U.S. Senators said Tuesday the chief executive officers of Silicon Valley Bank and Signature Bank took risks to boost short-term profits and placed their interests ahead of shareholders and deposit holders in the collapse of the two banks.
Former Silicon Valley Bank CEO Gregory W. Becker and ex- Signature Bank CEO Scott A. Shay both said they have been personally devastated by what happened to their banks and that much of the collapse was due to factors beyond their control. These included the speed of withdrawals through smartphones that caused an unprecedented run on deposits fueled by social media.
Silicon Valley Bank failed on March 10 when it was taken over by the Federal Deposit Insurance Corp. as the second-largest bank failure in U.S. history at the time, after Washington Mutual during the 2008 financial crisis.
Neither bank CEO said they would pay back any compensation at this time, but Becker said he’d cooperate with regulators on any future requirements.
Democratic Senators Elizabeth Warren of Massachusetts and Chris Van Hollen of Maryland pointed to legislation filed in March to claw back compensation of the executives at the two failed banks and urged Congress to consider the measure.

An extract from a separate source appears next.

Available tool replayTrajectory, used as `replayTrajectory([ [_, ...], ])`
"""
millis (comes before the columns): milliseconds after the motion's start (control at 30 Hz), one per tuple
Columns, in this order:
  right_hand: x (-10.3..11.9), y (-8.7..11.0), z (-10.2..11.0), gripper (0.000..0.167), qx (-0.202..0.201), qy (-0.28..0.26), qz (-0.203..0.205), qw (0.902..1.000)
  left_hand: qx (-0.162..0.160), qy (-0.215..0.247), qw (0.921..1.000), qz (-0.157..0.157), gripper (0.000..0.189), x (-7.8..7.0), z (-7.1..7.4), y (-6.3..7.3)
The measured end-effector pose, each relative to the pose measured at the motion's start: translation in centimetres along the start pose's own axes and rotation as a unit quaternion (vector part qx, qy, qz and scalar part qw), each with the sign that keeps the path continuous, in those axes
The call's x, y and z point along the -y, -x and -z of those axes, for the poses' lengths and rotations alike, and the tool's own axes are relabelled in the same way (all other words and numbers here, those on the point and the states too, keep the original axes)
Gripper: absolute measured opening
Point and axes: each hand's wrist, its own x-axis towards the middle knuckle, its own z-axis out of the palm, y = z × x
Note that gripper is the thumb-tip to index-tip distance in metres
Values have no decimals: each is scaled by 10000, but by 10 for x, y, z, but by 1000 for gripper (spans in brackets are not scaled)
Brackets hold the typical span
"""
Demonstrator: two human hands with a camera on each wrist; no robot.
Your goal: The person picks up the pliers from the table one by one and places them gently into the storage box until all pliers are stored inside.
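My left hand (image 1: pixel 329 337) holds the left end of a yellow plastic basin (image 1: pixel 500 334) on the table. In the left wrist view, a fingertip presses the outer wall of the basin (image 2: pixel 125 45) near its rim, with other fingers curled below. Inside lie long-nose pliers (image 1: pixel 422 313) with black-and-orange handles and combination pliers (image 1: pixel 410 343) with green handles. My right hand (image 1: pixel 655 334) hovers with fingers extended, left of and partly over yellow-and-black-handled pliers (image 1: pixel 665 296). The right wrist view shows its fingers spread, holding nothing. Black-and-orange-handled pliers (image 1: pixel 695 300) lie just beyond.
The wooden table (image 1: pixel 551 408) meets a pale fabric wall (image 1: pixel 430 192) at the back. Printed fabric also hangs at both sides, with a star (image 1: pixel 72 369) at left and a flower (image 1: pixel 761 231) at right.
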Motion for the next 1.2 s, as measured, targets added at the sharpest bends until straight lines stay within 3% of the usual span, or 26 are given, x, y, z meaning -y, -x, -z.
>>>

Senators from both parties grilled Becker and Shay for not following basic “Banking 101” practices to protect against rising interest rates and other challenges, but differed on the role of regulators in the banking crisis.

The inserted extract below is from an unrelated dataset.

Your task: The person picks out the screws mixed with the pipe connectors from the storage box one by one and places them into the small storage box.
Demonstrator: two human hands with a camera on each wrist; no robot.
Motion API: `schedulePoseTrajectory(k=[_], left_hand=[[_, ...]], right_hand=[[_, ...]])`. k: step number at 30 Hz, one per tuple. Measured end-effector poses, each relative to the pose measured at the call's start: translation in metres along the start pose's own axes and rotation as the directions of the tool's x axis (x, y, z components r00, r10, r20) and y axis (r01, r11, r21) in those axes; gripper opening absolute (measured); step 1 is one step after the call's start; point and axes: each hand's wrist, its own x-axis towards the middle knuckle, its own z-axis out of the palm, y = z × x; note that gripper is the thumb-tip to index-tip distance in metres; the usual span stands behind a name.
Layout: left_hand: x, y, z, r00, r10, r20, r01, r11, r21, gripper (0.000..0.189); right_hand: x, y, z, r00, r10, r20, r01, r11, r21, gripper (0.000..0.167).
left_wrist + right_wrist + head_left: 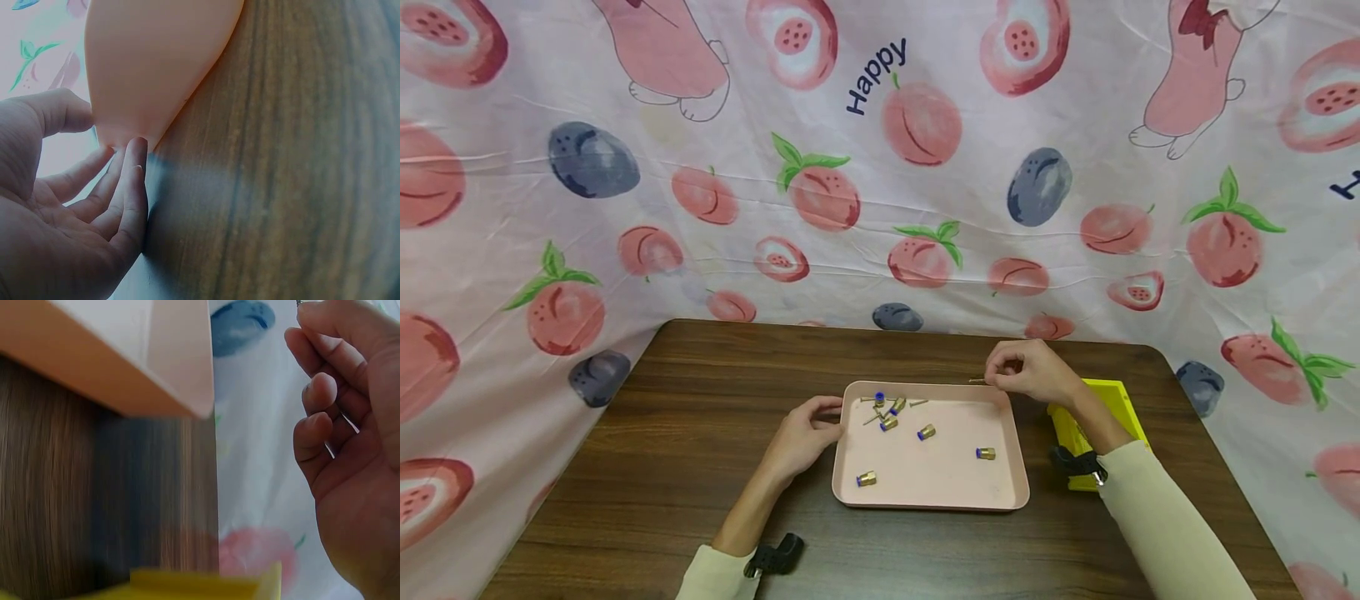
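Note:
A shallow pink tray (pixel 936 483) lies on the table. My left hand (pixel 801 439) grips its left edge, thumb at the rim and fingertips against the outer wall in the left wrist view. Over the tray's far right corner, my right hand (pixel 1033 372) pinches a thin screw (pixel 976 381) between thumb and finger. Only the screw's end shows in the right wrist view. Inside the tray, several brass fittings with blue rings lie scattered, one fitting (pixel 867 478) near the front left, another fitting (pixel 986 453) at right. Several loose screws (pixel 918 403) lie toward the back left.
A yellow bin (pixel 1108 400) stands right of the tray, partly hidden under my right forearm; its contents are mostly hidden. The brown wooden table (pixel 715 375) ends at a fruit-print cloth (pixel 850 292) hanging behind and at both sides.

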Motion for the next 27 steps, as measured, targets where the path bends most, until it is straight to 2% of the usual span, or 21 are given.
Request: schedulePoseTrajectory(k=[5,11,20,27], left_hand=[[0.001,-0.001,0.000,1.000,-0.017,-0.001,0.017,1.000,0.007,0.041],[0.003,-0.004,0.001,1.000,-0.029,-0.006,0.029,1.000,0.008,0.041],[0.003,-0.003,0.002,1.000,-0.030,-0.004,0.030,1.000,0.002,0.042],[0.003,-0.002,0.002,0.999,-0.038,-0.007,0.038,0.999,0.016,0.041]], right_hand=[[-0.017,0.005,-0.017,0.998,0.041,-0.043,-0.043,0.998,-0.035,0.007],[-0.039,0.009,-0.034,0.988,0.104,-0.114,-0.113,0.991,-0.070,0.008],[-0.073,0.016,-0.058,0.965,0.169,-0.201,-0.186,0.980,-0.069,0.005],[-0.098,0.023,-0.073,0.941,0.235,-0.242,-0.266,0.958,-0.103,0.003]])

Democrats pointed to a move to loosen bank regulations during the Trump administration as a cause, while Republicans pointed at potential missteps by the Federal Deposit Insurance Corp and the Federal Reserve.

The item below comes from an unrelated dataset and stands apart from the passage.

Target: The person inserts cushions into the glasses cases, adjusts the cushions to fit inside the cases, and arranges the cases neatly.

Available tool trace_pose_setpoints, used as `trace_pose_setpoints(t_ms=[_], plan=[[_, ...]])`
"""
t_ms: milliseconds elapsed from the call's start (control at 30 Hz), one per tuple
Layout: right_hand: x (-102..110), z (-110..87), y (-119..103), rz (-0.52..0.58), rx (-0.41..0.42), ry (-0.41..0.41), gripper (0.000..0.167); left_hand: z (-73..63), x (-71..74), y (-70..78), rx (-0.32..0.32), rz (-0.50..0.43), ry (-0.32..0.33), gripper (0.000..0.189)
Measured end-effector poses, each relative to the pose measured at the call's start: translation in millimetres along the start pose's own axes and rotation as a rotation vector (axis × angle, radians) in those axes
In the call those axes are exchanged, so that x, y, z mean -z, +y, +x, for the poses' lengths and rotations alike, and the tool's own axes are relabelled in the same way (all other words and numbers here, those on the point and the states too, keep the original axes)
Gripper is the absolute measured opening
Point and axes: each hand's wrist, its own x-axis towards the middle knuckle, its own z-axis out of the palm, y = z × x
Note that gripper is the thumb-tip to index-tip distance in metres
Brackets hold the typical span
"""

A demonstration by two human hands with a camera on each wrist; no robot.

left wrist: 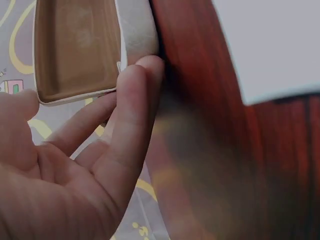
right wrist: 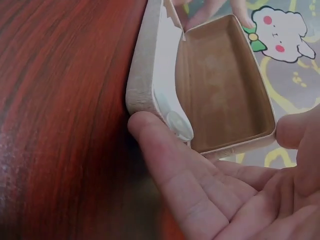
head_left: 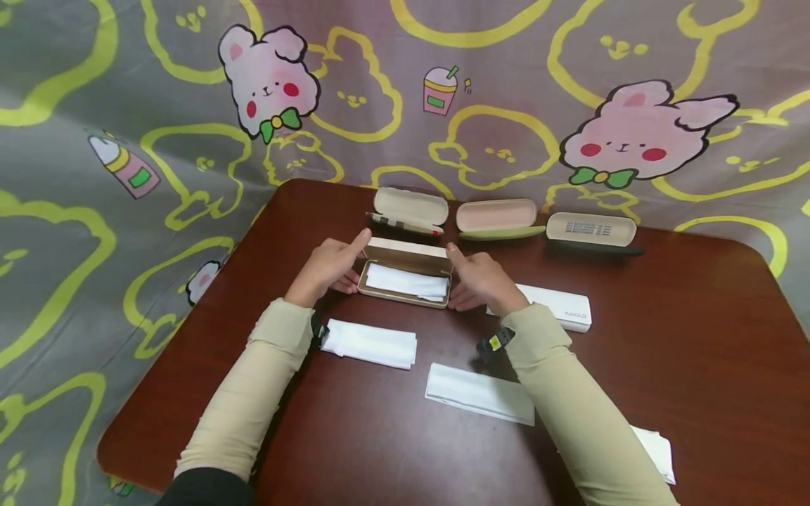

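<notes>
An eyeglass case (head_left: 410,261) stands open on the table between both hands, its lid raised and its inside brown. In its base lies a folded white cloth (head_left: 408,282), whose end also shows in the right wrist view. My left hand (head_left: 328,268) holds the case's left end, thumb at the lid's corner and fingers against the base. At the opposite end, my right hand (head_left: 486,281) holds it likewise; in the right wrist view its thumb touches the lid (right wrist: 225,85) and a fingertip presses the base's corner.
Behind stand three more open cases: one plaid (head_left: 411,207), one green with pink lining (head_left: 496,215), one dark (head_left: 591,230). A closed white case (head_left: 566,308) lies beyond my right wrist. Nearer are folded white cloths (head_left: 370,343), (head_left: 479,393), one partly under my right forearm. A patterned curtain (head_left: 380,91) hangs behind.
</notes>
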Motion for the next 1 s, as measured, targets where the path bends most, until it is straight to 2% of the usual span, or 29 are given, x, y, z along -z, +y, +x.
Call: trace_pose_setpoints(t_ms=[200,400,633,1000], plan=[[3,0.1,6,0.056,-0.007,-0.028,0.079,-2.5,-3.1,1.5,-0.026,0.04,-0.04,0.084],[3,-0.6,8,0.067,0.033,-0.077,0.075,-1.9,3.2,-3.4,-0.026,-0.031,-0.08,0.08],[9,-3.4,7,0.064,0.042,-0.153,0.061,-0.8,12.3,-13.6,0.0,-0.09,-0.178,0.073],[11,-2.5,7,0.046,0.067,-0.183,0.044,0.5,16.6,-13.8,-0.012,-0.157,-0.245,0.063]])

Senators focused their criticism on management failures such as Silicon Valley Bank’s decision to sell hedges that would protect its assets from the risk of risking interest rates.
“This was bone deep down to the marrow stupid,” said Republican Sen. John Kennedy of Louisiana. “You put all your eggs in one basket and unless you were living on the International Space Station you could see interest rates were rising and they weren’t hedged.”
Kennedy also played an internal employee morale video from Signature Bank that had been covered in media reports with bankers singing about making a bank from scratch and how nothing could possibly go wrong.
Senators zoomed in on Silicon Valley Bank’s 31 supervisory findings from federal bank regulators that had not been fully resolved, yet Silicon Valley Bank CEO Becker still received a $1.5 million bonus as part of his 2022 compensation package.
Several also mentioned that the bank operated without a chief risk officer for much of 2022, as well as stock sales conducted by Becker shortly before his bank collapsed.
Sen. Tim Scott, Republican of South Carolina, said the decision by Silicon Valley Bank to operate without a chief risk officer “was a recipe for disaster” and that the bank’s 31 unresolved matters with regulators amounted to a “flashing red light that something was desperately wrong.”
Committee chair Sen. Sherrod Brown, Democrat of Ohio, said the explanations from Becker and Shay “sound a lot like the dog ate my homework.”
Sen. Van Hollen said Silicon Valley Bank’s stock price fell in 2022 and it sold interest rate hedges at a time when the U.S. Federal Reserve was hiking interest rates.
“What the facts suggest that in the face of declining profitability you and the bank decided to artificially goose your profits by making these sales which put the bank in a much more precarious situation in regard to interest rate risk,” Van Hollen said.
“When the board provided the bonus one of the things they considered was the short-term bump in the sales of these assets. The bonus was received in the end as a result of taking the risky behavior that ultimately led to the collapse of SVB and led to the FDIC having to come in to support depositors.”
Becker said he owned more stock in his own company than other CEOs because he believed in its future and its value went to zero after the bank failed.
Becker said his compensation was set by his board’s pay committee and declined to say whether he disagreed with the board over his pay.
The unprecedented risks that sparked the bank’s failure included the U.S. Federal Reserve’s rapid rise in interest rates in 2022, and a “social media” run on the bank after Silicon Valley Bank announced plans to raise capital on March 8. Becker also blamed negative headlines around Silvergate Bank, which announced plans to liquidate at that time.
The bank handled $142 billion in deposit outflows over two days. On March 12, Becker was terminated at the bank by the FDIC. Becker said he offered to work with the FDIC to assist in any way possible but was rejected.
The repercussions of the collapse of Silicon Valley Bank, Signature Bank and Silvergate Banks have continued in the banking system, with the sale of First Republic Bank to JPMorgan Chase
and further pressure in the stock market on PacWest Bancorp
Western Alliance Bancorp
and other regional-bank stocks.
Meanwhile, the FDIC last week estimated that the bailout of uninsured depositors at Silicon Valley Bank and Signature Bank cost the insurance fund $15.8 billion, and the special assessment is aimed at recouping that amount over a two-year period beginning in June 2024.